What this task involves — Retype only the lines at the head of the records, first through the one with "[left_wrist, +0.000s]", exactly as written.

Working data —
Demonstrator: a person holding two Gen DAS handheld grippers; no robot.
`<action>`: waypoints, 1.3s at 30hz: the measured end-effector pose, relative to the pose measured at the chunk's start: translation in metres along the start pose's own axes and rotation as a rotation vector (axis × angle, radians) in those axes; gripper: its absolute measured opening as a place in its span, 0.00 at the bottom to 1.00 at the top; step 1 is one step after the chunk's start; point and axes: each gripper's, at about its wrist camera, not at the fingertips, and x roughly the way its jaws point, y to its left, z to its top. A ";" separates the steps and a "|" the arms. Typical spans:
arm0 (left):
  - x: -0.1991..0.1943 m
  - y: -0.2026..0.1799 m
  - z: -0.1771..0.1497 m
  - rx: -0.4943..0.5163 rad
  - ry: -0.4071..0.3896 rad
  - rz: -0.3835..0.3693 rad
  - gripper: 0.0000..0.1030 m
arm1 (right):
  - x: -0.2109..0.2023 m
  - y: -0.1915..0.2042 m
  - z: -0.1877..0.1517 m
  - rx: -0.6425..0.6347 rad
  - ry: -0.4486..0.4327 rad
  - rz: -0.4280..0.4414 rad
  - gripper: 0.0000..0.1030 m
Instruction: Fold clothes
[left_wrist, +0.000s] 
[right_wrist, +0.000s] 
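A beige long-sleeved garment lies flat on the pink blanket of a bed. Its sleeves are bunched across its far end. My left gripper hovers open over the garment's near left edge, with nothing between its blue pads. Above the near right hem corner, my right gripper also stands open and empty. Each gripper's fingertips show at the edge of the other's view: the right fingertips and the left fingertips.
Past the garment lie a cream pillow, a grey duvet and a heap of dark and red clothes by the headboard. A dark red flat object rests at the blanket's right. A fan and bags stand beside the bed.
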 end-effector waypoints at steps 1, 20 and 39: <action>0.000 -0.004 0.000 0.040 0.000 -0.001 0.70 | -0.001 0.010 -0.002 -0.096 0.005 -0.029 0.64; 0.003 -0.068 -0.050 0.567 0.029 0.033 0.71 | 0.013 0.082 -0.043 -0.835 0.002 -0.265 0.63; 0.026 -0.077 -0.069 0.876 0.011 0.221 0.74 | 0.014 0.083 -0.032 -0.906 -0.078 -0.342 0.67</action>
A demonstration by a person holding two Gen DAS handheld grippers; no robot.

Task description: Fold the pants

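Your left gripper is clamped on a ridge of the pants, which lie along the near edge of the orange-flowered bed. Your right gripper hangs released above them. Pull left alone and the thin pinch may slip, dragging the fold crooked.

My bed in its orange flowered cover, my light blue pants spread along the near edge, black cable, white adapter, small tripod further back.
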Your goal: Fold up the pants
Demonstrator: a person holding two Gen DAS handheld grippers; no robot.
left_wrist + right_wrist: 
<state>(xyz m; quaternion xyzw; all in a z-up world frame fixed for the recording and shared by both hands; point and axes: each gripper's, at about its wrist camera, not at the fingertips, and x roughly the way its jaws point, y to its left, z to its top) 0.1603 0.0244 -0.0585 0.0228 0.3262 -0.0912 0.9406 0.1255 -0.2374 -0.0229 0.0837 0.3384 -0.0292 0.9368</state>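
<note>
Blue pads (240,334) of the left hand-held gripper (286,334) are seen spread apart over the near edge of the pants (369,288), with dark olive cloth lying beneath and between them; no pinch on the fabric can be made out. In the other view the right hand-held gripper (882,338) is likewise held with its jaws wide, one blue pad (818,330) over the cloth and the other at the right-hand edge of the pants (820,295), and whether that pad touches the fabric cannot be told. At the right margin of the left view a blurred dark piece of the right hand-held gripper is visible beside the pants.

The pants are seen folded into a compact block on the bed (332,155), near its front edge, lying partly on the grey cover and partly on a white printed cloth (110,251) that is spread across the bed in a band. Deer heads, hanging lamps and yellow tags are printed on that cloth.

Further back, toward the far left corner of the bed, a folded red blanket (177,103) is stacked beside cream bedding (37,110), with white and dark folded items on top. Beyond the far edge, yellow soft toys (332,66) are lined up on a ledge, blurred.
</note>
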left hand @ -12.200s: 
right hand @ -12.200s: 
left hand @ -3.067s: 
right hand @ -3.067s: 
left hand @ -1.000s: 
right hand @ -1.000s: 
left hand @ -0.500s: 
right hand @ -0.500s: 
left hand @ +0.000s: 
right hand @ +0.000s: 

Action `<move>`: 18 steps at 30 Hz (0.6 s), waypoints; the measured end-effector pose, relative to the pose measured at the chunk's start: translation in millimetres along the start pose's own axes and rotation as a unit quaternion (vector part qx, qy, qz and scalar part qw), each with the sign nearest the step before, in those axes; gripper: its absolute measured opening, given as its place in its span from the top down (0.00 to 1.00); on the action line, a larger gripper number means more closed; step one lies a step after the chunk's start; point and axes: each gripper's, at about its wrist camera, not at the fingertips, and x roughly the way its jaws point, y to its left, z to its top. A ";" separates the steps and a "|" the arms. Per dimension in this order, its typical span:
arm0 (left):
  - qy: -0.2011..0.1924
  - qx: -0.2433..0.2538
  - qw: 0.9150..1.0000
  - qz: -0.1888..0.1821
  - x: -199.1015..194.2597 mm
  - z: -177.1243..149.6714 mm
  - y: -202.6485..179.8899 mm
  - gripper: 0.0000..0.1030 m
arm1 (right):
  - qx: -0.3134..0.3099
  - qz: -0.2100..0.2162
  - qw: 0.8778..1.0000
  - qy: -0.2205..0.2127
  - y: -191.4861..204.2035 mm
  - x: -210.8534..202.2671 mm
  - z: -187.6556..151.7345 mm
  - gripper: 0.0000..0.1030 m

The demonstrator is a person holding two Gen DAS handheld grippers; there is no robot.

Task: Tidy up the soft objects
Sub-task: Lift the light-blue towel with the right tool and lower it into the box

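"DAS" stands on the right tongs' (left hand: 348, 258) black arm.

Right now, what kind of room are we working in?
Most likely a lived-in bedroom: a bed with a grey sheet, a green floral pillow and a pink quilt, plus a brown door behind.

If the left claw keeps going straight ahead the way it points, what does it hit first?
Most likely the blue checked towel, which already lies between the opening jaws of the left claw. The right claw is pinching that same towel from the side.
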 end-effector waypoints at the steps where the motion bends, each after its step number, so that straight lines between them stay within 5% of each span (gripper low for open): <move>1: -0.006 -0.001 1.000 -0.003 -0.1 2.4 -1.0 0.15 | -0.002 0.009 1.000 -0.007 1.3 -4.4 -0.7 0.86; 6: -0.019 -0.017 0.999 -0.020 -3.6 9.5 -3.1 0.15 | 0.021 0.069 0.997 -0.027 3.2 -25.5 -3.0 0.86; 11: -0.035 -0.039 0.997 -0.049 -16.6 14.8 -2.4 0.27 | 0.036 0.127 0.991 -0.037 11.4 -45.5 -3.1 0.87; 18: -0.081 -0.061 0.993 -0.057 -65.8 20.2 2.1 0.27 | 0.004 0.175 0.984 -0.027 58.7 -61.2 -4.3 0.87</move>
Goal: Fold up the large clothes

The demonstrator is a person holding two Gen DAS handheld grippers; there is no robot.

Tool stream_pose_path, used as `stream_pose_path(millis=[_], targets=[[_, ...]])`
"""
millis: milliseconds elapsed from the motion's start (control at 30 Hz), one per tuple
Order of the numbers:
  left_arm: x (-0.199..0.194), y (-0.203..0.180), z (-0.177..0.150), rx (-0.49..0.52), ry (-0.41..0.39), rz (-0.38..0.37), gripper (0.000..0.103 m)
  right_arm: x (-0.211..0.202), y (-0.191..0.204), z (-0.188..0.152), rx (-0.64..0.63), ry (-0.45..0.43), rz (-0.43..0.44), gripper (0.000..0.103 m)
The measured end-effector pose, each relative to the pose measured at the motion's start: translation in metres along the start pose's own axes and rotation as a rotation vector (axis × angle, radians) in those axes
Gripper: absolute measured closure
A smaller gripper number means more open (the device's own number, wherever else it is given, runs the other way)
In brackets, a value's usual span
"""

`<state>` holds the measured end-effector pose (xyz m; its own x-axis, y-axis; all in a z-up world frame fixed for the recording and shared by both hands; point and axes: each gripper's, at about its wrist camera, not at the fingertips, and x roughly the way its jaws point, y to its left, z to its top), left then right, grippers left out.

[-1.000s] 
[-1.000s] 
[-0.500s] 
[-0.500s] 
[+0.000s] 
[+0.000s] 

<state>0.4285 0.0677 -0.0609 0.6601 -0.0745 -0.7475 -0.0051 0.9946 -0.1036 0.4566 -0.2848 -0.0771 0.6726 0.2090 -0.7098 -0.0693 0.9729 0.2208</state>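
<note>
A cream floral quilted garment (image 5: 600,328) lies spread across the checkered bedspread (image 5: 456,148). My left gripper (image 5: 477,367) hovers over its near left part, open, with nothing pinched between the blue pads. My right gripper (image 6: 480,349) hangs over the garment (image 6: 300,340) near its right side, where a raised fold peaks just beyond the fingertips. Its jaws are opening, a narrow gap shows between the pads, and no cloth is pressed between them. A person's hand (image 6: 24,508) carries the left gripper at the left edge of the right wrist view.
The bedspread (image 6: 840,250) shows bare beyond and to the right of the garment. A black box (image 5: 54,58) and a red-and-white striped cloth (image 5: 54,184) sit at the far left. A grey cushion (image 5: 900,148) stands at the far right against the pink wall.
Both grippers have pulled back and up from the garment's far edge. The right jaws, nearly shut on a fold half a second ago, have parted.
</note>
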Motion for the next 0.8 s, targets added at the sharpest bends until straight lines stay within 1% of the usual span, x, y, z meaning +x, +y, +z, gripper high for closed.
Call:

Answer section —
Demonstrator: a person holding two Gen DAS handheld grippers; no robot.
`<action>`: waypoints, 1.3s at 30hz: the measured end-effector pose, relative to the pose measured at the chunk's start: translation in metres along the start pose's own axes and rotation as a rotation vector (axis × angle, radians) in those axes; gripper: its absolute measured opening as a place in its span, 0.00 at the bottom to 1.00 at the top; step 1 is one step after the chunk's start; point and axes: each gripper's, at about its wrist camera, not at the fingertips, and x roughly the way its jaws point, y to its left, z to its top. A ";" separates the steps and a "|" the arms. Typical spans:
arm0 (left):
  - x: -0.1991..0.1943 m
  - y: -0.2026..0.1799 m
  - z: -0.1771..0.1497 m
  - rx: -0.4943..0.5163 rad
  - ry: -0.4071..0.3896 rad
  - rz: -0.3835..0.3693 rad
  - gripper: 0.0000..0.1030 m
arm1 (right):
  - x: -0.2109..0.2023 m
  - y: -0.1915..0.2042 m
  - z: -0.1877..0.1517 m
  - rx: -0.6425..0.6347 rad
  - ry: -0.4486..0.4327 rad
  - rz: -0.4280..0.4414 rad
  - gripper: 0.0000..0.1030 m
Instruction: Fold clothes
[left_wrist, +0.000s] 

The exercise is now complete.